However, many first-time homebuyers are cash-constrained. Some may qualify for a Federal Housing Administration (FHA) loan, which requires only 3.5 percent down. Many end up putting 10 percent down, which requires PMI and only 5 percent of the down payment can be a gift.

Closing costs are approximately 2 percent of the purchase price and include title insurance, escrow fees and appraisal fees. There may be a local transfer tax due on the purchase—and that can be substantial.

(Read more: Clueless investors just pay the fees)

Lenders require two to 12 months’ worth of cash reserves, which will cover mortgage, property tax, insurance and other debt payments. The cash reserves can be in retirement accounts, but lenders only count 65 percent of retirement accounts, unless you’re over age 59½.

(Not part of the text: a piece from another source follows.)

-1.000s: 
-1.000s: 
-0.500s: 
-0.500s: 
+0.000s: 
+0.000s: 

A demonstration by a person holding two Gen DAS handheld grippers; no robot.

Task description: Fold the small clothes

For example, Mary wants to buy a home in the $400,000 range. She makes $90,000 a year. She will put 10 percent down. Her lender requires a five-month cash reserve. Closing costs will be 2 percent of the price. There will be a $15-per-thousand city transfer tax due that Mary will split with the seller. She has $500 a month in other debt payments. (The chart below breaks down all these expenses.)

Mary’s new home—counting the costs

Home price: $400,000
Down payment: $40,000
Loan: $360,000
Closing costs (2% of mortgage): $7,200
Transfer tax ($15 per $1,000 divided by 2): $3,000
PITI (Principal, Interest, Taxes, Insurance):
Payment @ 5% interest: $1,932.56/month
Private mortgage insurance: $150/month
Property tax (1.25% of purchase price):* $416.67/month
Homeowners insurance (0.35% on loan amount): $105/month
Other debt payments (credit card, auto): $500/month
Required cash reserves (5 months’ PITI and debt): $15,521.15
*Lender qualifying rate
Source: Cathy Curtis, Curtis Financial Planning

Mary would need $65,721 saved to buy this home. Plus, she might need to pay various moving costs. I usually add $5,000 to the analysis so that these costs are accounted for.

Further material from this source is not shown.